Provided data
────────────────

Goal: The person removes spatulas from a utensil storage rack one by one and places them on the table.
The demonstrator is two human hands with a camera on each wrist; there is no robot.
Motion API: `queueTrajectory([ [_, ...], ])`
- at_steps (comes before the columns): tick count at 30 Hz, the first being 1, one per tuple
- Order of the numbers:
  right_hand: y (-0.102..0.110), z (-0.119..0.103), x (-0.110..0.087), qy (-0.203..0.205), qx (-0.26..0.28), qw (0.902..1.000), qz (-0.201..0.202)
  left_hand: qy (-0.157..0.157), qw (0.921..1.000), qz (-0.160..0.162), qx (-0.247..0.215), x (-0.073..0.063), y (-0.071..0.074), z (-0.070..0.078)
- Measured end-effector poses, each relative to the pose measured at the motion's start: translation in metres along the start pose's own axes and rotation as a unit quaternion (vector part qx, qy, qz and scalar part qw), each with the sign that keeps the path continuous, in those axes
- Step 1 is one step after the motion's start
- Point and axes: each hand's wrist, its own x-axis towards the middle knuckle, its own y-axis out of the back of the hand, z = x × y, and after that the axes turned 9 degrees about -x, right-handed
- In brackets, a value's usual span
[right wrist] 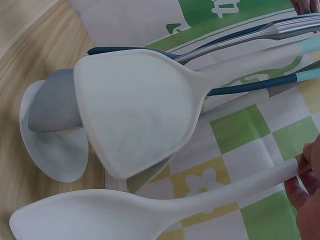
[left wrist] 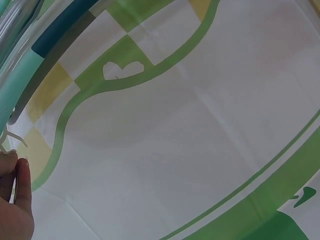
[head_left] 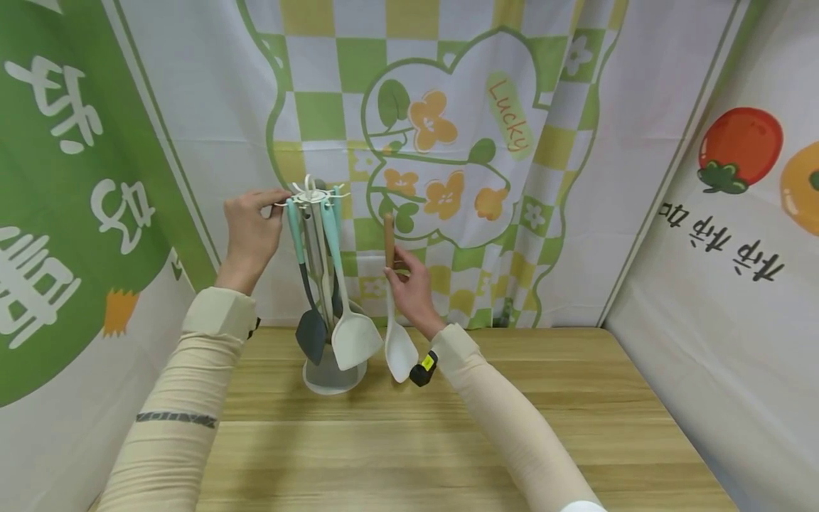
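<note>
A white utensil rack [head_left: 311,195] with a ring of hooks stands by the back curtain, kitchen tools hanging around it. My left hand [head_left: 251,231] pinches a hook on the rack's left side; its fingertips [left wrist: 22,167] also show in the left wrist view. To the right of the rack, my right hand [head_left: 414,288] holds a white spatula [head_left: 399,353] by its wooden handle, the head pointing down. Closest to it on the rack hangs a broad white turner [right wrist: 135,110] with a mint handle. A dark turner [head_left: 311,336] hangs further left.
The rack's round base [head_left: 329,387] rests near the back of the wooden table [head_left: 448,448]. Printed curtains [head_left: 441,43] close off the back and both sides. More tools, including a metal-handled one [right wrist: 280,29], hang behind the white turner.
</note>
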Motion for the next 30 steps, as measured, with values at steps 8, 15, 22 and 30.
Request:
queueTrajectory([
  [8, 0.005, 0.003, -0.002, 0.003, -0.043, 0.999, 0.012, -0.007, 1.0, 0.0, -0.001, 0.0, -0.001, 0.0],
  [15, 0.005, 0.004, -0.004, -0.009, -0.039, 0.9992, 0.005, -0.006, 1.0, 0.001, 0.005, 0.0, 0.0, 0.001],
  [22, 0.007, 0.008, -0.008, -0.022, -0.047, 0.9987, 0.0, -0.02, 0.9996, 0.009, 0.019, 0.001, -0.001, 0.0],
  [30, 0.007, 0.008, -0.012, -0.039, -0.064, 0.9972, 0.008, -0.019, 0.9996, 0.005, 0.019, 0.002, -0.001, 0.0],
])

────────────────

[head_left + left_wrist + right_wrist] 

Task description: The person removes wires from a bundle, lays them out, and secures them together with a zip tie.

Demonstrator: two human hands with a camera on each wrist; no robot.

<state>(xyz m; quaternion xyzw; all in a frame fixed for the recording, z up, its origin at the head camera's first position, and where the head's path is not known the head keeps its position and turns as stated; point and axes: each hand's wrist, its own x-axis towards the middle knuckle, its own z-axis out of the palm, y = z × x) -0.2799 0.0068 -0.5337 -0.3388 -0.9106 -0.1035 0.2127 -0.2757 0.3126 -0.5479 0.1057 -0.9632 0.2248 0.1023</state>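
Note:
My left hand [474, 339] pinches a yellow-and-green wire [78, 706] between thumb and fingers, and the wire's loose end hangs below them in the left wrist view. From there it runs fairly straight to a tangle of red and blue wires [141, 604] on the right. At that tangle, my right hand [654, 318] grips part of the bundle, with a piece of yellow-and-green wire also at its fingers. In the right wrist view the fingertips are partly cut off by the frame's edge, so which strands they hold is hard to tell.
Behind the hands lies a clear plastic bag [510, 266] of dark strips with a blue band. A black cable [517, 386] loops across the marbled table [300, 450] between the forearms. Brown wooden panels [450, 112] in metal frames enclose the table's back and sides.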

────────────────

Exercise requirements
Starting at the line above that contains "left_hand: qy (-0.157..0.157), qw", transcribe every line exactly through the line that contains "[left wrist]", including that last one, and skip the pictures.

Worked solution
  left_hand: qy (-0.157..0.157), qw (0.921..1.000), qz (-0.160..0.162), qx (-0.247..0.215), x (-0.073..0.063), y (-0.071..0.074), z (-0.070..0.078)
- Measured end-effector poses, each relative to the pose measured at the motion's start: translation in metres along the start pose's own axes and rotation as a unit quaternion (vector part qx, qy, qz and scalar part qw), each with the sign that keeps the path continuous, in those axes
- Step 1 is one step after the motion's start
- Point and axes: each hand's wrist, its own x-axis towards the middle knuckle, its own y-axis out of the back of the hand, z = x × y, and after that the axes turned 9 degrees about -x, right-handed
- In brackets, a value's usual span
[right wrist] 
[left wrist] 

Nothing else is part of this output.